> _Work task_:
Each line of the data needs to be transcribed exactly.

> _Task inputs_:
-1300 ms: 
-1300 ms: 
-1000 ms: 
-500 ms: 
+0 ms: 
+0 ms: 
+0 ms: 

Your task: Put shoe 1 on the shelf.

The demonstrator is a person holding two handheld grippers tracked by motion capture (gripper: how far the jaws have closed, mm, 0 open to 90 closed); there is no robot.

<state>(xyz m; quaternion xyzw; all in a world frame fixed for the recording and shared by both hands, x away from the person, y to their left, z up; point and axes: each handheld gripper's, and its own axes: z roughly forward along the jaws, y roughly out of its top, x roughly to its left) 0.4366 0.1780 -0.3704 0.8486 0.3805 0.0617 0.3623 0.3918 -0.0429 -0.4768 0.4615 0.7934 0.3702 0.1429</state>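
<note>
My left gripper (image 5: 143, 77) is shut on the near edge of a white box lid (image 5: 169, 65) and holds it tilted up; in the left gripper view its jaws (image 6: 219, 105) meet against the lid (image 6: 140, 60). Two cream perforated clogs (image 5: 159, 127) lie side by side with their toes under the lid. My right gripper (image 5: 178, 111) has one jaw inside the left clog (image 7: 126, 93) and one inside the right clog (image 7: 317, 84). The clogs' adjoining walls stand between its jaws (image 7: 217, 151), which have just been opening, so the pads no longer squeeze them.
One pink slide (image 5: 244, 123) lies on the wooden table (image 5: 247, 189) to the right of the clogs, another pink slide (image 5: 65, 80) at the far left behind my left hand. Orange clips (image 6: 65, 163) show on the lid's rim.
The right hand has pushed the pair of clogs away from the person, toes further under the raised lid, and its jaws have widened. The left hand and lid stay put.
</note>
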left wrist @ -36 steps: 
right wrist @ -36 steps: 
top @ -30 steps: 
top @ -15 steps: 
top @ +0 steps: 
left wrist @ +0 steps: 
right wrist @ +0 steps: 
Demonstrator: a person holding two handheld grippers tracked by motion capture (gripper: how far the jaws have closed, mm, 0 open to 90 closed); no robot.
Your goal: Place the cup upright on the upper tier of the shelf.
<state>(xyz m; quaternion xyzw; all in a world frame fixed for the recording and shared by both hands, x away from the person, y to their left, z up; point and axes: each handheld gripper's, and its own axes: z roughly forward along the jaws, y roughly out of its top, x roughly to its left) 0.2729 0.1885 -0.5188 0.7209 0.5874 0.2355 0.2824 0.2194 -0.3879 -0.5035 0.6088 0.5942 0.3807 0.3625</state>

> _Exercise answer_:
-1300 ms: 
-1300 ms: 
-1000 ms: 
-500 ms: 
+0 ms: 
+0 ms: 
+0 ms: 

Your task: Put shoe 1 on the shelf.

The demonstrator is a person holding two handheld grippers tracked by motion capture (gripper: how far the jaws have closed, mm, 0 open to 90 closed); there is no robot.

<state>(xyz m; quaternion xyzw; all in a world frame fixed for the recording and shared by both hands, x away from the person, y to their left, z up; point and axes: each handheld gripper's, and its own axes: z roughly forward along the jaws, y roughly out of its top, x roughly to its left) 0.4366 0.1780 -0.3704 0.8486 0.3805 0.0617 0.3623 0.3918 -0.0429 -0.4768 0.4615 0.7934 0.3702 0.1429</state>
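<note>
My left gripper (image 5: 143, 77) is shut on the near edge of a white box lid (image 5: 169, 65) and holds it tilted up; in the left gripper view its jaws (image 6: 219, 105) meet against the lid (image 6: 140, 60). Two cream perforated clogs (image 5: 159, 127) lie side by side with their toes under the lid. My right gripper (image 5: 178, 111) has one jaw inside the left clog (image 7: 126, 93) and one inside the right clog (image 7: 317, 84). The clogs' adjoining walls stand between its jaws (image 7: 217, 151), which have just been opening, so the pads no longer squeeze them.
One pink slide (image 5: 244, 123) lies on the wooden table (image 5: 247, 189) to the right of the clogs, another pink slide (image 5: 65, 80) at the far left behind my left hand. Orange clips (image 6: 65, 163) show on the lid's rim.
The right hand has pushed the pair of clogs away from the person, toes further under the raised lid, and its jaws have widened. The left hand and lid stay put.
</note>
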left wrist @ -36 steps: 
right wrist @ -36 steps: 
top @ -30 steps: 
top @ -15 steps: 
top @ +0 steps: 
left wrist @ +0 steps: 
right wrist @ +0 steps: 
Demonstrator: a person holding two handheld grippers tracked by motion capture (gripper: how far the jaws have closed, mm, 0 open to 90 closed); no robot.
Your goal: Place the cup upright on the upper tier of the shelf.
<state>(xyz m; quaternion xyzw; all in a world frame fixed for the recording and shared by both hands, x away from the person, y to their left, z up; point and axes: each handheld gripper's, and its own axes: z roughly forward along the jaws, y roughly out of its top, x roughly to its left) 0.2729 0.1885 -0.5188 0.7209 0.5874 0.2355 0.2824 0.2194 -0.3879 -0.5035 0.6088 0.5942 0.3807 0.3625</state>

This answer requires no further additions.